Linus Torvalds Oct. 29, 2020, 11:11 p.m. UTC | #1

On Thu, Oct 29, 2020 at 3:32 PM Thomas Gleixner <tglx@linutronix.de> wrote:
>
>
> Though I wanted to share the current state of affairs before investigating
> that further. If there is consensus in going forward with this, I'll have a
> deeper look into this issue.

Me likee. I think this looks like the right thing to do.

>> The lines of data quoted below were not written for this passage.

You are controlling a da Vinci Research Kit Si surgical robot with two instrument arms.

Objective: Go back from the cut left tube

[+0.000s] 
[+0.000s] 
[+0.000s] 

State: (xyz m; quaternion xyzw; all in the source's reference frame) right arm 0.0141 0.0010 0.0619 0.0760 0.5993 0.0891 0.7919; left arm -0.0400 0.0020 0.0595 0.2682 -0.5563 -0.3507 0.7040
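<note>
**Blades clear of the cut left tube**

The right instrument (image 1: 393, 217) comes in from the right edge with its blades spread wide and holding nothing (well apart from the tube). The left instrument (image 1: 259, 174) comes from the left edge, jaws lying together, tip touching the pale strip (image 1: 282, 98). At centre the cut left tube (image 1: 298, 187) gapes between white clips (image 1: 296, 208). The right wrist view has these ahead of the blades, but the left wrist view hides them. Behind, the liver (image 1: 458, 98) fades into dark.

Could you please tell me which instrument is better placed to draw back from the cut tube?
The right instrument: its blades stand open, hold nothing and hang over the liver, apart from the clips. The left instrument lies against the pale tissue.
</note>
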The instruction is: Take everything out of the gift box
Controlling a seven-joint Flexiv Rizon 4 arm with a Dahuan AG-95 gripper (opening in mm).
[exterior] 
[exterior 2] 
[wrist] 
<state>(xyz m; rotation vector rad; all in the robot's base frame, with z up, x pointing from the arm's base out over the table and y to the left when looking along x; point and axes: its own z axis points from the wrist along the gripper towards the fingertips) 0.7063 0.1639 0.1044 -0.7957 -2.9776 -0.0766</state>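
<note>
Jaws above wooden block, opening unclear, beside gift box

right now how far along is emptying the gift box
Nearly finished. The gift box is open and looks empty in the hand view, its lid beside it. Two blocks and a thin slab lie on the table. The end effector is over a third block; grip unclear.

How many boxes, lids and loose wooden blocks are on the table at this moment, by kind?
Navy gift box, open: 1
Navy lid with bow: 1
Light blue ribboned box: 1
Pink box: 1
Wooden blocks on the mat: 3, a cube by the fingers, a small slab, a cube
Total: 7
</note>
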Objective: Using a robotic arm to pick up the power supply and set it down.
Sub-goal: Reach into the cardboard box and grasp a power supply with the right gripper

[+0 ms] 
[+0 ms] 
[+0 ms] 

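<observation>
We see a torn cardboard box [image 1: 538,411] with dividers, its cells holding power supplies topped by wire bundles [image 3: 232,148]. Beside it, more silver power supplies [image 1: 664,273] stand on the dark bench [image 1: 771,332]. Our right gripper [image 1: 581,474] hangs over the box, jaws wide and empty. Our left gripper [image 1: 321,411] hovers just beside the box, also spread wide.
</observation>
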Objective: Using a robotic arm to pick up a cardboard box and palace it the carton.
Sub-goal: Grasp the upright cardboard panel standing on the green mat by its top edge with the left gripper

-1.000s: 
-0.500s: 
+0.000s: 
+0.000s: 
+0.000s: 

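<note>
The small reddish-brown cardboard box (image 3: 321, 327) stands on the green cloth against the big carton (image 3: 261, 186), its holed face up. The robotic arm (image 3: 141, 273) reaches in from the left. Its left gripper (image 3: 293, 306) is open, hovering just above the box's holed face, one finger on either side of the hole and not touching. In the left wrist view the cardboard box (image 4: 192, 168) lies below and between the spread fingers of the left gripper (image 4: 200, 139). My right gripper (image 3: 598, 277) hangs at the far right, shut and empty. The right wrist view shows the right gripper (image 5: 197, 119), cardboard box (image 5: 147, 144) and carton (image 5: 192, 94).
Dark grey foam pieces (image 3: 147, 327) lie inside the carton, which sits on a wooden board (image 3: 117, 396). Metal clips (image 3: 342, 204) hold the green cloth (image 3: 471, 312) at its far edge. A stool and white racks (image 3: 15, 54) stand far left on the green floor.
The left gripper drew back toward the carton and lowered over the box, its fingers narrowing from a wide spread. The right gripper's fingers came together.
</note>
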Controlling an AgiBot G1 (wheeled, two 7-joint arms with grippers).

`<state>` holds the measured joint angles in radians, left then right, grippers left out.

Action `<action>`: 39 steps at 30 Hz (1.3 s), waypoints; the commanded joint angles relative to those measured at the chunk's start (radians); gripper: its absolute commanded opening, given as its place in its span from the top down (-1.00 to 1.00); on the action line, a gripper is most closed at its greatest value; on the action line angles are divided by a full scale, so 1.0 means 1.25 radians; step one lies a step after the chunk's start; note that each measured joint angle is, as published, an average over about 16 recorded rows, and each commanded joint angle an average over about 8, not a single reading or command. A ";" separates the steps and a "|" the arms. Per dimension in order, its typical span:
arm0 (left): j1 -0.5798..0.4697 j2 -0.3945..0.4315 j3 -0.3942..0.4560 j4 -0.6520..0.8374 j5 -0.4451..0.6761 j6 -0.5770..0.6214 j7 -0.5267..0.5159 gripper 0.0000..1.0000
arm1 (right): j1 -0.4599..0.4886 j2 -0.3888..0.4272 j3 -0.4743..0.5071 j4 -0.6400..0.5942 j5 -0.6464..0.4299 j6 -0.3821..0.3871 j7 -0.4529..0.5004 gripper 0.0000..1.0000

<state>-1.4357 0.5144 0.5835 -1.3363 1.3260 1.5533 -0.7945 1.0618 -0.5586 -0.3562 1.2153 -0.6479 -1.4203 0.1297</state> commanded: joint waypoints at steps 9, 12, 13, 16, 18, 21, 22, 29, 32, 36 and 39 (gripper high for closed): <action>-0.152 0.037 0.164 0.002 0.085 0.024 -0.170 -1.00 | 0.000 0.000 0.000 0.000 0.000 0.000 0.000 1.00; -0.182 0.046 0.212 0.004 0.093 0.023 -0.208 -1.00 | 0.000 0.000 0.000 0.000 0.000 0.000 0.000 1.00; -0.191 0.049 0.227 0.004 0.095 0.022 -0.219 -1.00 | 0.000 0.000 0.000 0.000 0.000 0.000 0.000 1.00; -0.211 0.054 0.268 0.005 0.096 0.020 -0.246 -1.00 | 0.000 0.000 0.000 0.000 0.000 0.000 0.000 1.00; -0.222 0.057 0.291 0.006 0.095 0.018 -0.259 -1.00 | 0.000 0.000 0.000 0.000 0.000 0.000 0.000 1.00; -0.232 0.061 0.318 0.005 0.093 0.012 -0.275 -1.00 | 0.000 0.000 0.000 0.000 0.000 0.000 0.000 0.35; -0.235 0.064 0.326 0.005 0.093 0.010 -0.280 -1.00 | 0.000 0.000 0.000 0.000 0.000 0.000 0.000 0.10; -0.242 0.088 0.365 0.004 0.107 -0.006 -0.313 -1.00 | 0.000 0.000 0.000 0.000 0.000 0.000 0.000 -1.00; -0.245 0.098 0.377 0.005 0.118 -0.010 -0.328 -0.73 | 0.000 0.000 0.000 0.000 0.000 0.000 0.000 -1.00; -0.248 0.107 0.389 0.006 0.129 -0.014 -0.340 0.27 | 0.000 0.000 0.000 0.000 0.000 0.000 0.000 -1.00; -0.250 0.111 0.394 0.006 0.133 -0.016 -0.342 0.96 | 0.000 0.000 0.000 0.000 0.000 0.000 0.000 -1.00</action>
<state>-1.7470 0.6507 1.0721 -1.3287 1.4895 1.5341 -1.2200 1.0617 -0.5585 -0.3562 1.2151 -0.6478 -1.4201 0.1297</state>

I didn't actually apply the patches, but just from reading them it
_looks_ to me like you do the migrate_disable() unconditionally, even
if it's not a highmem page..

That sounds like it might be a good thing for debugging, but not
necessarily great in general.

Or am I misreading things?

                Linus

Thomas Gleixner Oct. 29, 2020, 11:41 p.m. UTC | #2

On Thu, Oct 29 2020 at 16:11, Linus Torvalds wrote:
> On Thu, Oct 29, 2020 at 3:32 PM Thomas Gleixner <tglx@linutronix.de> wrote:
>>
>> Though I wanted to share the current state of affairs before investigating
>> that further. If there is consensus in going forward with this, I'll have a
>> deeper look into this issue.
>
> Me likee. I think this looks like the right thing to do.
>
> I didn't actually apply the patches, but just from reading them it
> _looks_ to me like you do the migrate_disable() unconditionally, even
> if it's not a highmem page..
>
> That sounds like it might be a good thing for debugging, but not
> necessarily great in general.
>
> Or am I misreading things?

No, you're not misreading it, but doing it conditionally would be a
complete semantical disaster. kmap_atomic*() also disables preemption
and pagefaults unconditionaly.  If that wouldn't be the case then every
caller would have to have conditionals like 'if (CONFIG_HIGHMEM)' or
worse 'if (PageHighMem(page)'.

Let's not go there.

Migrate disable is a less horrible plague than preempt and pagefault
disable even if the scheduler people disagree due to the lack of theory
backing that up :)

The charm of the new interface is that users still can rely on per
cpuness independent of being on a highmem plagued system. For non
highmem systems the extra migrate disable/enable is really a minor
nuissance.

Thanks,

        tglx

Christoph Hellwig Oct. 30, 2020, 7:25 a.m. UTC | #3

On Thu, Oct 29, 2020 at 11:18:06PM +0100, Thomas Gleixner wrote:
> This is achieved by:

...

> 
>  - Consolidating all kmap atomic implementations in generic code

...

> Though I wanted to share the current state of affairs before investigating
> that further. If there is consensus in going forward with this, I'll have a
> deeper look into this issue.

I think the consolidation is a winner no matter where we go next.  Maybe
split it out in a prep series so we can get it in ASAP?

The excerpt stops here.